Drei absolute Top-Songs auf einmal, das hat schon was. Dieser Satz steht allerdings nicht umsonst da, mehr von der Sorte gibt es nämlich ehrlich gesagt nicht mehr. Der Ofen ist zwar noch lange nicht aus, die konstante Stärke des Rests hat aber zumindest ein bisschen etwas von Sparflamme. Macht nichts, Schopenhauer geht auch so. Inmitten poppiger Riffs und einem lockeren Allerweltstrack schüttelt die Band nämlich mit einem schlicht genialen 'Niveau-Anfall' eine Reihe namhafter Philosophen aus dem Ärmel, verarbeitet sie zu einer eigentlich undefinierbaren Rhythmus- und Stimmdemonstration. Dabei tritt auch einer der großen Vorzüge des Albums zu Tage, nämlich die offensichtliche Fähigkeit der Band, kleine Ideen zu kleinen Happen zu formen, sie nur ja nicht totzuspielen. Deswegen nimmt man die Fanta 4-Parodie FaFaFa genauso gerne mit wie Belas Deutschrockgirl, das zur punkigen Abrechnung mit dem vielleicht gar nicht so ungeliebten Genre wird. Beide sind in weniger als zwei Minuten abgehandelt, ohne dabei irgendwie unfertig zu wirken. Bei Gehirn-Stürm darf es auch länger dauern, Bela klingt nämlich im merkwürdigen Dancehall-Gewand besser, als man erwarten sollte.

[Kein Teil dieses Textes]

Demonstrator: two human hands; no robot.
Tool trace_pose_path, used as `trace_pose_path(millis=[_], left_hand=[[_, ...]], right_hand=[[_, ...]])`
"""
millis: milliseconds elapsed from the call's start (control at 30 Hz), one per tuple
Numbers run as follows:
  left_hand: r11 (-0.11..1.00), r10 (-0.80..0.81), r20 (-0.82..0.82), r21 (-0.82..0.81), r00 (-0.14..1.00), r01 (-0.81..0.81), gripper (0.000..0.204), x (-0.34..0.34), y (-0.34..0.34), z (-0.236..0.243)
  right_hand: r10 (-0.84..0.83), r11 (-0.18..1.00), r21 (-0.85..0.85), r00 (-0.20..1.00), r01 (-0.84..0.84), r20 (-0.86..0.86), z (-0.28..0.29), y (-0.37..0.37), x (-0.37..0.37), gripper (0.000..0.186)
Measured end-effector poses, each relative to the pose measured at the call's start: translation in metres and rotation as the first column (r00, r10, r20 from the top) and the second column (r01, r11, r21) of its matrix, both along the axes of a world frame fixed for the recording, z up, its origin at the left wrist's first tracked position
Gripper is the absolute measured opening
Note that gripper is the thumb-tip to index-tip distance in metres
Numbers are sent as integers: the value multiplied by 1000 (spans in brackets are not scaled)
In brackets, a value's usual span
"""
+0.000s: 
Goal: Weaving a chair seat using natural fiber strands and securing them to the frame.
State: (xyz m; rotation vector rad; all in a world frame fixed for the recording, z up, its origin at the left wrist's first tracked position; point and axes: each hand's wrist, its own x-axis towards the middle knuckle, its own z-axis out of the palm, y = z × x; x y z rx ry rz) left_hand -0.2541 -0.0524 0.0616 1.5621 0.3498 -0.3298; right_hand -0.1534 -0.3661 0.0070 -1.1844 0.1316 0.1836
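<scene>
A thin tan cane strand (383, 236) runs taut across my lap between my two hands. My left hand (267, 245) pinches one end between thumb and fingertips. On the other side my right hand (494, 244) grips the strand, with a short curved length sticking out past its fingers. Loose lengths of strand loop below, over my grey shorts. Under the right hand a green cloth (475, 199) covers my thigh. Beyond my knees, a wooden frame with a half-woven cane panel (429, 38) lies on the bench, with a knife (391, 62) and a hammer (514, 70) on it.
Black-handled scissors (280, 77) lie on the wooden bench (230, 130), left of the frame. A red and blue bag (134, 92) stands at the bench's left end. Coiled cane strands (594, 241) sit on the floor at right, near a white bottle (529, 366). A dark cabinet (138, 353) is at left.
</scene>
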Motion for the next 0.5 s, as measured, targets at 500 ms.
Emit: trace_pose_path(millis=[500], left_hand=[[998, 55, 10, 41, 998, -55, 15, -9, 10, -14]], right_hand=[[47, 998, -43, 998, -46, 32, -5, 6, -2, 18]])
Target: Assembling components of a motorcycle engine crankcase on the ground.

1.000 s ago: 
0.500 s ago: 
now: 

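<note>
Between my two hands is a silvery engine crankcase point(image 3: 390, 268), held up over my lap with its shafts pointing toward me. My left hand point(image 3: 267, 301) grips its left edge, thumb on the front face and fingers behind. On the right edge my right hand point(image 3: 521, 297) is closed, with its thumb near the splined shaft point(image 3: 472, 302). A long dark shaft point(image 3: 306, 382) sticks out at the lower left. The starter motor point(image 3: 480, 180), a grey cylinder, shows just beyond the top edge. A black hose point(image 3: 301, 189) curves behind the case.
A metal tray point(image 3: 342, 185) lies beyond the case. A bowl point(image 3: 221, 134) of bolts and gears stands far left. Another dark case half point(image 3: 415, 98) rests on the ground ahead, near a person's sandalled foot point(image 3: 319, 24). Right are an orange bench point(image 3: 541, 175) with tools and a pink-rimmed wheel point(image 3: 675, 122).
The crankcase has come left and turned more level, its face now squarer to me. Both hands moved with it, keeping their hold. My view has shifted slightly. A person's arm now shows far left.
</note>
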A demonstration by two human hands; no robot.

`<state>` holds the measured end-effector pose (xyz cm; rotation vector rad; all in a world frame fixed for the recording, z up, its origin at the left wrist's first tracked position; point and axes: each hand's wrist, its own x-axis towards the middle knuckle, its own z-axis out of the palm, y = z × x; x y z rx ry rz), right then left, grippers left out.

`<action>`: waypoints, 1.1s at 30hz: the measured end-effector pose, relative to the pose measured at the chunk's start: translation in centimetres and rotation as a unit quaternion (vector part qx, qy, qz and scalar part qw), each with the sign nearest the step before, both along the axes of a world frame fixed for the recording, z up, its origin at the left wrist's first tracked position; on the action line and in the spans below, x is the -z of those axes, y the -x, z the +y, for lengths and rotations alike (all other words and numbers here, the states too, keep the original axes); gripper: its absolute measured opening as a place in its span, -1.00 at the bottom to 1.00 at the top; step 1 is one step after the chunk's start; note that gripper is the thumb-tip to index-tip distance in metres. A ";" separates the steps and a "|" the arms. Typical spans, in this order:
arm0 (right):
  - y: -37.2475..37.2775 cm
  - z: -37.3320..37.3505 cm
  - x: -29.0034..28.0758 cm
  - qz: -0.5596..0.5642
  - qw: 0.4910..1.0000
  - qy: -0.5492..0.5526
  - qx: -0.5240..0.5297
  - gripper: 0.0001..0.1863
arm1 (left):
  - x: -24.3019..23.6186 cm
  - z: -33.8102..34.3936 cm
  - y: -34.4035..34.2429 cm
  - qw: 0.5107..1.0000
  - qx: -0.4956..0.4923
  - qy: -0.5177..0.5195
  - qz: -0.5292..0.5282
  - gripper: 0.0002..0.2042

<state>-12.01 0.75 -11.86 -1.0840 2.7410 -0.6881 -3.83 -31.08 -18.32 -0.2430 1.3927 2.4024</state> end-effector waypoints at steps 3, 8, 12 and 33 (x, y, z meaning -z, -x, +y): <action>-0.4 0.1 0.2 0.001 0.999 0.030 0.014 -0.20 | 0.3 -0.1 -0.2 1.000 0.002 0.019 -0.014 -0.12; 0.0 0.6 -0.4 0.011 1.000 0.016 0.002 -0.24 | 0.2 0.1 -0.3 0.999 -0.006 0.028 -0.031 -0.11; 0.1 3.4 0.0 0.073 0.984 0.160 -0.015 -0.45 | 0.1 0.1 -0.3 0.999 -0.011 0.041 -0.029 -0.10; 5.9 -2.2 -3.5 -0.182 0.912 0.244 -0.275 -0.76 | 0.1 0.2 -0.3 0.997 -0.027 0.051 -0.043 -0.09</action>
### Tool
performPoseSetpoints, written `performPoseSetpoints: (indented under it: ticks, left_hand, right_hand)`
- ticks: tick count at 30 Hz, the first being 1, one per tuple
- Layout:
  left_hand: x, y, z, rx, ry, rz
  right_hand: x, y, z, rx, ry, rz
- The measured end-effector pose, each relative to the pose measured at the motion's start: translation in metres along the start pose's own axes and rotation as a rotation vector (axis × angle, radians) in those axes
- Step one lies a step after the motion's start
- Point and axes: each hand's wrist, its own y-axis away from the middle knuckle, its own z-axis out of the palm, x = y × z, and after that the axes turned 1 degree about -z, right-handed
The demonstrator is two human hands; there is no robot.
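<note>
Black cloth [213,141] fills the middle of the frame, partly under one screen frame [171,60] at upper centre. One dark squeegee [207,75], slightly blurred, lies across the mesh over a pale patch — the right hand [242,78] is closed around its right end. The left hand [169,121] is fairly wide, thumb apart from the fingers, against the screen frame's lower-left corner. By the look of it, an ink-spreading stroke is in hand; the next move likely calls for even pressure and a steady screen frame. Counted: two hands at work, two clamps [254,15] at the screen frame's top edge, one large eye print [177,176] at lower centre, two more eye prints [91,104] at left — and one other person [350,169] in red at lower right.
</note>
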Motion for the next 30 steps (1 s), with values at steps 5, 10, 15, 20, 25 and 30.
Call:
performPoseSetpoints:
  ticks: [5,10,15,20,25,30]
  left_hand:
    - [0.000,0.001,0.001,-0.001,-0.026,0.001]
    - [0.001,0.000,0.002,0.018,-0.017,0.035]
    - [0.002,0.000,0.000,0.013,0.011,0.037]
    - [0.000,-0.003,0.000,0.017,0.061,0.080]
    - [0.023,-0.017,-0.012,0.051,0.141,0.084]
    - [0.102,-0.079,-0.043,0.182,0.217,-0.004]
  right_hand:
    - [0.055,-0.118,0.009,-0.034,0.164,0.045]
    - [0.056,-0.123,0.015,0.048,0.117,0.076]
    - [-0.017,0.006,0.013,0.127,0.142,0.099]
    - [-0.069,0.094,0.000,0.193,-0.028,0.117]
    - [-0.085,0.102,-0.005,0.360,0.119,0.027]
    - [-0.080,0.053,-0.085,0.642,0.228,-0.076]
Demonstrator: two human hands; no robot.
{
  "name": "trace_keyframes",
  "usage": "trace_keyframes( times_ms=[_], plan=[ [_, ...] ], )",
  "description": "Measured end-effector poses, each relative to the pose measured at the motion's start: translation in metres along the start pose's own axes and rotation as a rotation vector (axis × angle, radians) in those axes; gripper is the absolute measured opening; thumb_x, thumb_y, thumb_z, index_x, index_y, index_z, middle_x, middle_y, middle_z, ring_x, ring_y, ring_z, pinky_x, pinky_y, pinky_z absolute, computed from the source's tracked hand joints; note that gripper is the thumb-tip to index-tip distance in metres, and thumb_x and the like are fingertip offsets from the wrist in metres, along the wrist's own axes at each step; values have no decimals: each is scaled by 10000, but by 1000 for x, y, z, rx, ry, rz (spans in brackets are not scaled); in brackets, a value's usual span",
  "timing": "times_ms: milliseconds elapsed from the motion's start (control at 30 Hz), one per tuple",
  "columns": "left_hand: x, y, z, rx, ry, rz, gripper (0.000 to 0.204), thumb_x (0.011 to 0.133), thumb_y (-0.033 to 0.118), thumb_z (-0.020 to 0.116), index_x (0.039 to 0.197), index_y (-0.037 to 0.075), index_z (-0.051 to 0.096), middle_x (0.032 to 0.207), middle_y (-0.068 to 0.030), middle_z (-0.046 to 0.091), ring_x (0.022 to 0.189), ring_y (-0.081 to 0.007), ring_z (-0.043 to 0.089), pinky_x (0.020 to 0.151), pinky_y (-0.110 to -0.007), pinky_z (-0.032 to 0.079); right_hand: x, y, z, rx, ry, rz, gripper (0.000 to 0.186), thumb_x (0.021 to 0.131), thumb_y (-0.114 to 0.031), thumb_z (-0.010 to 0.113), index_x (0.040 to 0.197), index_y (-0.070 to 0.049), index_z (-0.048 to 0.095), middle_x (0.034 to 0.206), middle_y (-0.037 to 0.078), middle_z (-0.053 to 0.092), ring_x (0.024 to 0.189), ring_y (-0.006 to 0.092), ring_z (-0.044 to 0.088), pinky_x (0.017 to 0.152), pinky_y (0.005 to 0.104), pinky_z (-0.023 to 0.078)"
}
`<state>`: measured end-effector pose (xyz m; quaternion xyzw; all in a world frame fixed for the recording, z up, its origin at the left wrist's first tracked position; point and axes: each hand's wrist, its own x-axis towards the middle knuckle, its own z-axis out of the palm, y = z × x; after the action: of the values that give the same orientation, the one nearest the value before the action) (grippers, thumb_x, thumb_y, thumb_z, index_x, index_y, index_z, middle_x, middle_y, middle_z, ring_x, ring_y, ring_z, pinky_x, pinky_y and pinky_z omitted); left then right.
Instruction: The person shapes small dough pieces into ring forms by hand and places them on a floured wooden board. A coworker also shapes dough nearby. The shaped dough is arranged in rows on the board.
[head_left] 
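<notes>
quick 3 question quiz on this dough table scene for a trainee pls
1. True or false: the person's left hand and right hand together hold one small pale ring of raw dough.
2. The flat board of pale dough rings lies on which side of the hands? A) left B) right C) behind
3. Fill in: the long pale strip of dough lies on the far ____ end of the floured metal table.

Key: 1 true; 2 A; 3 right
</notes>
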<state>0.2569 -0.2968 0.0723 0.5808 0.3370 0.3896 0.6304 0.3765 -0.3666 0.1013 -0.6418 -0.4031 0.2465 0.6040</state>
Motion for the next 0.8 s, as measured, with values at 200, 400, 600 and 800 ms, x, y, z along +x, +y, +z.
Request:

Irgendwie fehlt bei all dem bisher der Allerschürfste, natürlich Farin Urlaub. Der macht sich die längste Zeit vor allem durch souveräne Auftritte am Instrument bemerkbar, beweist allerdings auch mit den Tango-, Ska- und Klezmer-Klängen von Die Allerschürfste wieder einmal, wie gut seine Experimente ausgehen können, genauso wie er mit dem punkigen Quark ordentliche Politkritik anbringt, allein weil Edmund Stoiber in einem Song über inhaltsleere Politikerkommentare ein absolutes Muss ist.
Was lernen wir daraus? Nichts eigentlich, aber immerhin ist die Qualität der großen Comeback-LP der Ärzte hiermit hinreichend belegt. "Die Bestie In Menschengestalt" bietet fast alles, wofür man die Band immer schon mögen konnte, nur insgesamt weit eher im Rock und Punk verwurzelt als alles, was nachher kam - natürlich auch "Planet Punk" -, und weit besser in die Praxis umgesetzt als so ziemlich alles, was vorher kam. Kleine Dellen muss man zwar in Kauf nehmen, doch in puncto qualitativer Konstanz steht das Album allein an der Spitze der Die Ärzte-Diskographie. Aber was sagt uns das jetzt eigentlich über die anderen Ärzte, diese elendigen Kurpfuscher?